Hanno influito i condizionamenti europei, con tutta la Ue che ha perso peso nel confronto industriale globale, e un contesto dominato da politiche di bilancio restrittive e dall’euro forte. L’Italia ha però i suoi punti di debolezza, come l’asfissia del credito, il costo del lavoro slegato dalla produttività, la redditività ai minimi e soprattutto l’andamento della domanda interna, decisamente negativo rispetto a diversi Paesi competitor, un fattore chiave nella diminuzione del 5% medio annuo della produzione tra il 2007 e il 2013.
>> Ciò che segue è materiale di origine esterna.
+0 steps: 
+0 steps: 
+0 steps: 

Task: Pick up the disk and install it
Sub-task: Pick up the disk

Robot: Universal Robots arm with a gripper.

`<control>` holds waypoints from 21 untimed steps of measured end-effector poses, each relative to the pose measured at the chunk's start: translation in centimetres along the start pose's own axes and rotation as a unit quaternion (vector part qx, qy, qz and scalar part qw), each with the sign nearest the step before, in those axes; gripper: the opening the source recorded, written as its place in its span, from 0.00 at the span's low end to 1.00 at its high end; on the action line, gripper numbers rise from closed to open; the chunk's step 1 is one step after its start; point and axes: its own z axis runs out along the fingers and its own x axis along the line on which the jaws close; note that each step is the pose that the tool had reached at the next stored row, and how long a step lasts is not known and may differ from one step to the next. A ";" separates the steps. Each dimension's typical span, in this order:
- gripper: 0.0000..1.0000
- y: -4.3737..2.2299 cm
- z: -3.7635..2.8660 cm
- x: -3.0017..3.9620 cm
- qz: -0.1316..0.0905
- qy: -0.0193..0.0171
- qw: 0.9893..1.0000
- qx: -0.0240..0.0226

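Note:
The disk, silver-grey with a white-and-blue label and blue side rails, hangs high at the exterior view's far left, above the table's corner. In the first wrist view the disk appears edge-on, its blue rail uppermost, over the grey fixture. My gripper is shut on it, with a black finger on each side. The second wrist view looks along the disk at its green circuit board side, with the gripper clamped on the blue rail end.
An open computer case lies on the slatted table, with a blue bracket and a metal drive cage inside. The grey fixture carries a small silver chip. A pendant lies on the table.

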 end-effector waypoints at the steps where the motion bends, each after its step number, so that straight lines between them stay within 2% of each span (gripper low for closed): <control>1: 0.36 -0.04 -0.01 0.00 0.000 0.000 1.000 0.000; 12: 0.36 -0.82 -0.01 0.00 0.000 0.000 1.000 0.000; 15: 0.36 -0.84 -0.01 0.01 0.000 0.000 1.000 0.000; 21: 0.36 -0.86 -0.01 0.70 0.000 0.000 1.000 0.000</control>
«Rispetto a precedenti edizioni del rapporto – spiega Luca Paolazzi, direttore del Csc – abbiamo provato a misurare la contrazione del manifatturiero in termini di fabbriche e addetti perduti». Confrontando i censimenti sull’industria del 2001 e del 2011, si registra una contrazione di oltre 100mila unità locali e quasi un milione di addetti. Un calo, aggiunge Paolazzi, proseguito nel biennio 2012-2013: altri 160mila occupati e 20mila fabbriche perdute. Csc propone una radiografia per settori – da cui emerge che macchinari, auto, alimentari, farmaceutica hanno riportato le perdite minori – e per regioni: trend peggiore per Puglia, Piemonte, Lombardia, Veneto, mentre sono andate meglio Emilia Romagna, Friuli Venezia Giulia, Trentino Alto Adige.
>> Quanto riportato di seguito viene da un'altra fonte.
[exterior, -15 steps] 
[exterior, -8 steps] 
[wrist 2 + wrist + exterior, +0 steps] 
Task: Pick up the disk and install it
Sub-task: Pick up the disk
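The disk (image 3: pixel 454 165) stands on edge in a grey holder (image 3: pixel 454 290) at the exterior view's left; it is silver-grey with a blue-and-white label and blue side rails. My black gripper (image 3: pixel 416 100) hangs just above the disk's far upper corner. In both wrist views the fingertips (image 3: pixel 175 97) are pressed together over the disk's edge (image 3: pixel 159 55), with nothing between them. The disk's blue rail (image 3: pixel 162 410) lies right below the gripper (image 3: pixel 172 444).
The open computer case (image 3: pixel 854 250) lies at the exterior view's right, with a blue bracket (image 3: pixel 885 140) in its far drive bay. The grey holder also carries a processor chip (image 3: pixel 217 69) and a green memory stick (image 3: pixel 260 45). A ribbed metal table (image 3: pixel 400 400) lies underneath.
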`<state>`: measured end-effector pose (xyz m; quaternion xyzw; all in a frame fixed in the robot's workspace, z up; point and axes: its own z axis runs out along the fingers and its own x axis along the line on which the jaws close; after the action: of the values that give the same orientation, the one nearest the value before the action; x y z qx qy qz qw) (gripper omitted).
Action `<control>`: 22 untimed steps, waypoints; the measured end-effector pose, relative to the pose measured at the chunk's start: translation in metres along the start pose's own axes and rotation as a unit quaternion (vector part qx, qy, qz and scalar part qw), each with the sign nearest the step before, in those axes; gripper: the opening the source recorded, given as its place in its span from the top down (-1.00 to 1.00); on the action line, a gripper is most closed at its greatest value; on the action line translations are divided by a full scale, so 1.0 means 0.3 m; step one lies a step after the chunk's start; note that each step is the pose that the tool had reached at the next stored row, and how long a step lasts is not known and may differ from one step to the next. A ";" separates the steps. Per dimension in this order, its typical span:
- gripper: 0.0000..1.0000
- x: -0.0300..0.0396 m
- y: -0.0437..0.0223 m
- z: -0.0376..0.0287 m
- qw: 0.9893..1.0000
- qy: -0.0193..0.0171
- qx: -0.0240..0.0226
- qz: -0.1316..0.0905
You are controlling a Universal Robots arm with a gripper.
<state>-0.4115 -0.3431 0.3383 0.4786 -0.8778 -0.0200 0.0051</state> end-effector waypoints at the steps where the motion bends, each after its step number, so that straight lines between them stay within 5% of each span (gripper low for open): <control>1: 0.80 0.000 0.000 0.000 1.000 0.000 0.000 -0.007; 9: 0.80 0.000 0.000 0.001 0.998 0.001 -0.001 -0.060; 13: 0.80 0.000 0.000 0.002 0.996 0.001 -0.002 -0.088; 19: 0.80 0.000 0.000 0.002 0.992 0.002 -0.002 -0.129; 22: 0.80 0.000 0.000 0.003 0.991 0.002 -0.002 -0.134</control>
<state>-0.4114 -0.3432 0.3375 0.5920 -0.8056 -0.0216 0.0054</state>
Il rapporto rende però anche giustizia ai meriti e ai punti di forza che, nonostante tutto, continuano a caratterizzare il nostro manifatturiero. È migliorato il posizionamento nel Trade performance index (dove siamo indietro solo alla Germania) ed è stato ottenuto il quinto surplus nella bilancia commerciale di manufatti con un parallelo rafforzamento del contenuto di valore aggiunto dell’export (abbiamo superato la Francia). Contemporaneamente, osserva Paolazzi, sono state non solo preservate ma anche aumentate le risorse finanziarie destinate alla ricerca e all’acquisto di brevetti e licenze. Diverse le imprese, anche piccole, che hanno adottato cambiamenti strategici ed organizzativi per affrontare la crisi. E non manca la vivacità di un’avanguardia che guarda alle nuove prospettive offerte dalla cosiddetta manifattura “additiva”, basata sull’evoluzione della stampa 3D.
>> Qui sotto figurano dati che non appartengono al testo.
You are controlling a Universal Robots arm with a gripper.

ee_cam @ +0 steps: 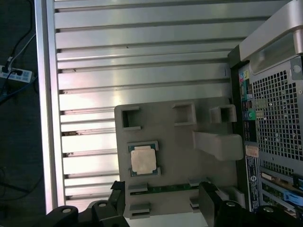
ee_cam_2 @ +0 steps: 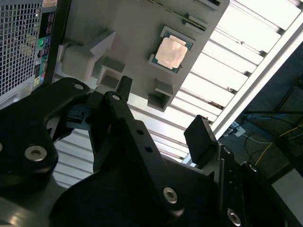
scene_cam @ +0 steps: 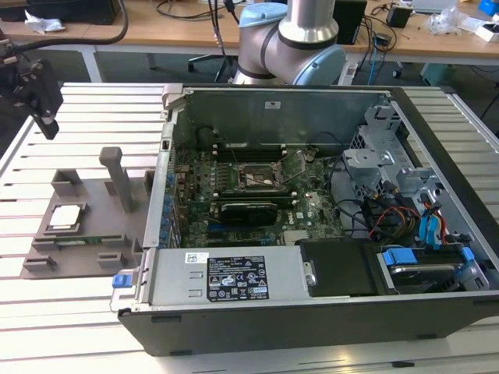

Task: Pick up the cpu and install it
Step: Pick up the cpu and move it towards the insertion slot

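Currently, item: cpu (ee_cam: 143, 159), flat in tray (ee_cam: 176, 158) recess, well apart from my gripper (ee_cam: 162, 195) hanging above; jaws spread wide, holding nothing.

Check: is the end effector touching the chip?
Apart. In the exterior view the end effector hangs above the chip, with a clear gap between them.

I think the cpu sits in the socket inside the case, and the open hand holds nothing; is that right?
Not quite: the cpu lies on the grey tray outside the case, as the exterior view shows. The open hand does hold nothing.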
È in questa complessa cornice che, ribadisce il Csc, occorrono «interventi tempestivi» a sostegno della manifattura italiana. Interventi che mettano l’industria in grado di intercettare i grandi cambiamenti mondiali. Questi ultimi ruotano attorno a una progressiva intensificazione del commercio di prodotti industriali a livello di grandi blocchi regionali. Il commercio mondiale sta cambiando volto: un’integrazione più marcata tra manifattura e servizi, sempre più semilavorati, sempre più importanza alla prossimità fisica della produzione ai centri decisionali dell’impresa. Di qui fenomeni come il “reshoring” in atto negli Usa, ovvero il ritorno di produzioni precedentemente portate all’estero, e la valorizzazione del manifatturiero in territori specifici, cluster di sviluppo e tecnologici su cui molti Paesi si stanno orientando mentre l’Italia sembra ancora rincorrere.